The life and work of Ödön von Horváth
by Dan O'Connor
Ödön von Horváth, author of the novels The Eternal Philistine and Youth Without God — the first in print and the second forthcoming from Melville House — died on this day, June 1st in 1938. He was 36. Although Horváth’s life ended in a Paris not yet at war, the Nazis are inescapably responsible for his cruelly ironic death.
Horváth was prolific. His work, especially the twenty-one plays published during his lifetime, won him international repute and praise from Weimar confreres Joseph Roth, Carl Zuckmayer, and Bertolt Brecht. As judge, Zuckmayer awarded the 1931 Kleist Prize, the republic’s most prestigious, to Horváth’s play Tales from the Vienna Woods.
After the Nazis suspended the republic and established the Third Reich, Horváth’s works were proscribed. He fled, to Prague and Vienna and then, after the Anschluss in 1938, to Paris. With his death Horváth’s renown declined and his plays were rarely performed. (A production of Tales from the Vienna Woods provoked rioting when it was staged in Vienna not long after the war.)
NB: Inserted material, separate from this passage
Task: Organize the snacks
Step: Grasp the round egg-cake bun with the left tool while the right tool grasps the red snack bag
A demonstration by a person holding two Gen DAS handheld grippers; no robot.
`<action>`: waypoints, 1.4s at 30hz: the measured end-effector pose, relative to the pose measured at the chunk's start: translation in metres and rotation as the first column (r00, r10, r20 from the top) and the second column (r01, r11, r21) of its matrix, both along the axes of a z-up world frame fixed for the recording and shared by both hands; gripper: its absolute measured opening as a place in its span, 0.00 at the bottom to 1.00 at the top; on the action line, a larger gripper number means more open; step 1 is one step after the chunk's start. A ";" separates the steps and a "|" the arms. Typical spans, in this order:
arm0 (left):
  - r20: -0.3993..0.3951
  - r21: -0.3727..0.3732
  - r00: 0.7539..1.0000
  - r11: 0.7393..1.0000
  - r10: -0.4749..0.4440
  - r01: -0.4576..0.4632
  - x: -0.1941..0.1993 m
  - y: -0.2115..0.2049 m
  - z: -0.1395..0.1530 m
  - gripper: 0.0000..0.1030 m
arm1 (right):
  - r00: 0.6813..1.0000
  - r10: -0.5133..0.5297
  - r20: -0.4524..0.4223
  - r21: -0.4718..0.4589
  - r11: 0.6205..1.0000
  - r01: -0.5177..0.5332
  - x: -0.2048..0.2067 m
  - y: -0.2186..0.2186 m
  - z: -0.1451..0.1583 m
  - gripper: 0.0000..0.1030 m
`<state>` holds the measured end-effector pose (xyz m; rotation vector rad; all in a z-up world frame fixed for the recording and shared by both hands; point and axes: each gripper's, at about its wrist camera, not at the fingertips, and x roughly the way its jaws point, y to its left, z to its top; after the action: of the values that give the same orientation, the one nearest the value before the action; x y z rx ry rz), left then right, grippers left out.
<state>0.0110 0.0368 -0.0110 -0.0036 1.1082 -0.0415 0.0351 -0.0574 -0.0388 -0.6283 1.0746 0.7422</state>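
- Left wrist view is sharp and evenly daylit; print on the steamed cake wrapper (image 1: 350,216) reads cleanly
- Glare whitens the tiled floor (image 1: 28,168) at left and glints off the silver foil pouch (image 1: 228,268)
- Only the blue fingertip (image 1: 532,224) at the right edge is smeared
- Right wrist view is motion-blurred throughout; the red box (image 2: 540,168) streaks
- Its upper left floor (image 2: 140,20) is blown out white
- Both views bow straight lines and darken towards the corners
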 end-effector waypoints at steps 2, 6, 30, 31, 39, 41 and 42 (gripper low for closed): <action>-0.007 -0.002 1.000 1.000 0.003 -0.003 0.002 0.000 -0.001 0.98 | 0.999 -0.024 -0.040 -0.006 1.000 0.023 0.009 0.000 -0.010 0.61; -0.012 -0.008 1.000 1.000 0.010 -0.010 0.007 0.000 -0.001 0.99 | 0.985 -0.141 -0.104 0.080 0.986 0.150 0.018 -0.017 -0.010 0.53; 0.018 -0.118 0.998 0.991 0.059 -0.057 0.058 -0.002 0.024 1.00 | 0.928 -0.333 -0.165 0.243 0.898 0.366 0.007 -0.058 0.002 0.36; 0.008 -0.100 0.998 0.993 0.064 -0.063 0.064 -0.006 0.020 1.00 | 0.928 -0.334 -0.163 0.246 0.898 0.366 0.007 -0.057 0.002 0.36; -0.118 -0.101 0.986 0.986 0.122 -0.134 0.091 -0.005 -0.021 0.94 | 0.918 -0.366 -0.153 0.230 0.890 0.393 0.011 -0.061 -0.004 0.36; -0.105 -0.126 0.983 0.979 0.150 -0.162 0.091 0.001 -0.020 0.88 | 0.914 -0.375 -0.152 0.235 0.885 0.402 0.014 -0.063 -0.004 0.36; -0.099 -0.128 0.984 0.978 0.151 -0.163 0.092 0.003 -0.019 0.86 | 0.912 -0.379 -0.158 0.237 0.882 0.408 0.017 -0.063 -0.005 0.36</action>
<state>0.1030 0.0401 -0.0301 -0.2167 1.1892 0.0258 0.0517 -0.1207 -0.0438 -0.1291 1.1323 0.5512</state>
Ironically, it was a lesser-known work, Horváth’s novel Youth Without God, first published by the Dial Press as The Age of the Fish in 1939, which preceded publication of the plays in English. In the 1970s and ’80s Christopher Hampton and Horváth’s fellow Hungarian émigré Martin Esslin translated the plays, leading to renewed interest in the English-speaking theater. Productions of Horváth’s plays are no longer unusual, especially in London. Hampton has even made Horváth the narrator of his own play, Tales from Hollywood, which imagines Horváth surviving 1938 and emigrating, as so many of his compatriots did, to southern California.
Like Kafka, Rilke, Roth, Musil, Zweig, and Freud, all offspring of the polyglot Austro-Hungarian empire, Horváth wrote in German.
“If you ask me what is my native country, I answer: I was born in Fiume, grew up in Belgrade, Budapest, Pressburg, Vienna and Munich, and I have a Hungarian passport, but I have no fatherland. I am a very typical mix of old Austria-Hungary: at once Magyar, Croatian, German and Czech; my country is Hungary; my mother tongue is German.”
It’s possible that this mélange of influences intensified the sensitivity to language — and its alienating effects — that is notable in Horváth’s novels. (Horváth was apparently unable to write in his “mother tongue” until adolescence.) As Michael Mitchell writes in the afterword to his translation of Tales from the Vienna Woods, “[Horváth's] later plays however, although still betraying sympathy with the situation of the exploited classes, are more concerned with the way language is used for self-deception…. Seen as products of the situation in central Europe in the 1930s, what they show is not so much the specific political details of the rise of fascism as the potential receptiveness to fascism of these shallow, self-deceiving individuals.”
According to A Companion to Twentieth-Century German Literature, “It was whilst Horváth was about to visit Robert Siodmak to discuss the filming of Jugend ohne Gott [Youth Without God] that he was struck and killed by a falling branch on the Champs-Élysées during a thunderstorm.” Youth Without God is a representation of individual conscience subject to an unnamed totalitarian state. Siodmak escaped to Hollywood the following year. Jugend ohne Gott was finally filmed for German television in 1991. In 1946 Siodmak directed Burt Lancaster’s debut in the adaptation of Hemingway’s story The Killers and was nominated for the Academy Award.
Dan O'Connor is the Managing Editor of Melville House.